Мамилова побледнела.
– Он говорил вам, что я в него влюблена? Он осмелился это сказать вам?
– Не мне одной, Варвара Александровна, он, я думаю, это целой Москве разблаговестил.
– Довольно… Бога ради, довольно! Или нет, скажите!.. Я должна выпить горькую чашу до дна… Сядьте и расскажите, что он вам еще говорил про меня?
– Варвара Александровна! Я очень хорошо понимаю ваше положение и потому пришла к вам, – сказала Татьяна Ивановна. – Он говорит ужасные вещи. Он говорит, что вы в него влюблены, или, прямее сказать: у вас с ним интрига, и потому он надеется с вас получить деньги. Я сама, Варвара Александровна, им обманута, потому-то мне и горько. Сначала ведь, как бес какой-нибудь обольстил: ну, пришел нарядный, ласковый, вежливый, просто прелесть: ну, думала, человек с совестью, отчего же не оказать доверия. А вот что вышло после: во сне не снилось такой обиды; на целый век хотел уродом сделать; как будто какую-нибудь развратную изувечил.
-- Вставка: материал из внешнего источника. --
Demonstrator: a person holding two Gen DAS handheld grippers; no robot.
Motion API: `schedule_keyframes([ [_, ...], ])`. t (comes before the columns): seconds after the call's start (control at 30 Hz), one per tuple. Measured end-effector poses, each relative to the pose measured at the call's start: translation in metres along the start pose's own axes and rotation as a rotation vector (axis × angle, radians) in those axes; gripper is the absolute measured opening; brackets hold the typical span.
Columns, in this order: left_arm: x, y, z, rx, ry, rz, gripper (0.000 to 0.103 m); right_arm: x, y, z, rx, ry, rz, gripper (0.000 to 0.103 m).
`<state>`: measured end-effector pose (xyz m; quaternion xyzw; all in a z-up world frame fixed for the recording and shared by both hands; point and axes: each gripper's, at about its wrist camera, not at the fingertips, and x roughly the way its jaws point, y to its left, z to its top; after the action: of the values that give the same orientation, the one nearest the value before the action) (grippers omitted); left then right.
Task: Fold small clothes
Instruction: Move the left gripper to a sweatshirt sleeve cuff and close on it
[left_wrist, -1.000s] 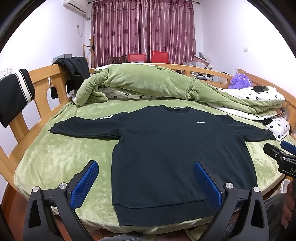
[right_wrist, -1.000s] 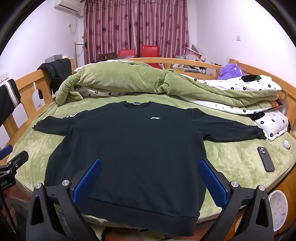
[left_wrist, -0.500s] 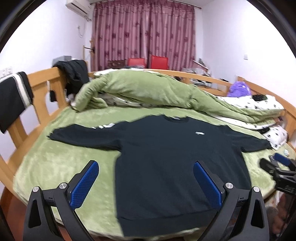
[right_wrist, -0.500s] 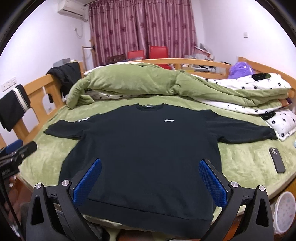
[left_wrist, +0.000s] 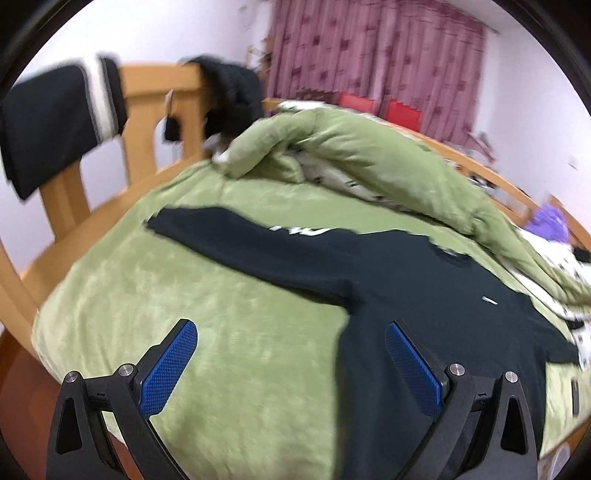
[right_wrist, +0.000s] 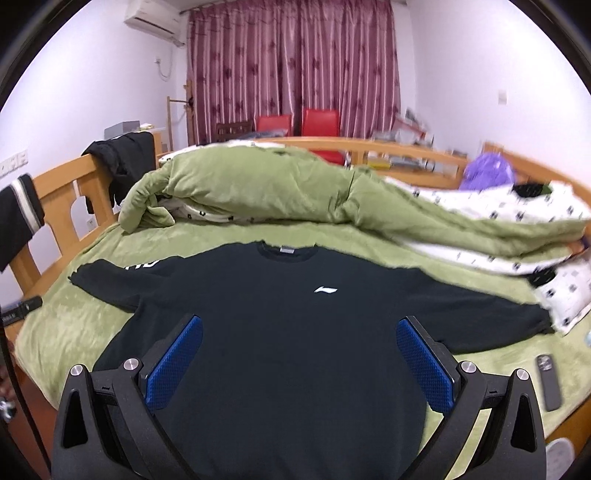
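A black long-sleeved sweatshirt (right_wrist: 280, 332) lies flat and face up on the green bedspread (right_wrist: 74, 325), both sleeves spread out, a small white logo on its chest. In the left wrist view the sweatshirt (left_wrist: 424, 295) fills the right side, its left sleeve (left_wrist: 229, 236) reaching toward the headboard. My left gripper (left_wrist: 291, 363) is open above the bedspread beside the garment's left edge, nothing between its fingers. My right gripper (right_wrist: 299, 360) is open over the sweatshirt's lower body, also holding nothing. The tip of the left gripper (right_wrist: 22, 308) shows at the far left of the right wrist view.
A heaped green quilt (right_wrist: 258, 188) and a white patterned duvet (right_wrist: 517, 214) lie behind the sweatshirt. A dark phone (right_wrist: 548, 382) rests on the bedspread at the right. Dark clothes (left_wrist: 62, 122) hang over the wooden bed rail (left_wrist: 147, 96). A purple plush toy (right_wrist: 487, 171) sits at the back right.
Both grippers have moved forward over the bed. The left one has swung left toward the left sleeve and tilted. Both stay open and the sweatshirt has not moved.
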<state>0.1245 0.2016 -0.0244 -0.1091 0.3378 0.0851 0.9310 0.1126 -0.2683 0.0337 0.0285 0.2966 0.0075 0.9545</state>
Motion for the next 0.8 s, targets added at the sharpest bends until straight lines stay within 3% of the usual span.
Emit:
schedule_keyframes([
  [0.13, 0.051, 0.026, 0.001, -0.05, 0.052, 0.05, 0.102, 0.052, -0.008, 0.003, 0.028, 0.04, 0.006, 0.103],
  [0.37, 0.126, 0.077, 0.017, -0.062, 0.041, 0.177, 0.102, 0.136, -0.01, 0.003, 0.011, 0.077, -0.038, 0.103],
  [0.6, 0.184, 0.121, 0.042, -0.161, 0.064, 0.2, 0.097, 0.181, 0.0, -0.003, -0.016, 0.074, -0.062, 0.103],
  [0.8, 0.228, 0.135, 0.054, -0.214, 0.068, 0.227, 0.092, 0.202, 0.015, -0.012, -0.05, 0.081, -0.052, 0.102],
])
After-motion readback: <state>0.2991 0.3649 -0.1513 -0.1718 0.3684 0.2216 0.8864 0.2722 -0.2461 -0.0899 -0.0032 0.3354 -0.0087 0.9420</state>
И с вами таким же образом хотел поступить. «Прибью, говорит, если денег не даст».
В конце этого монолога у Татьяны Ивановны, от полноты горестных чувствований, на глазах появились слезы.
– Нет… Довольно… Заклинаю вас, довольно!.. Я не в состоянии более слушать ваших ужасных слов, – сказала, тоже очень расстроившись, Варвара Александровна. – Нет, это выше моих сил, – сказала она, вставая, – я должна сорвать с него маску, я сама отравлю его семейное счастье, которое устроила; я все расскажу жене и предостерегу по крайней мере на будущее время несчастную жертву общей нашей ошибки.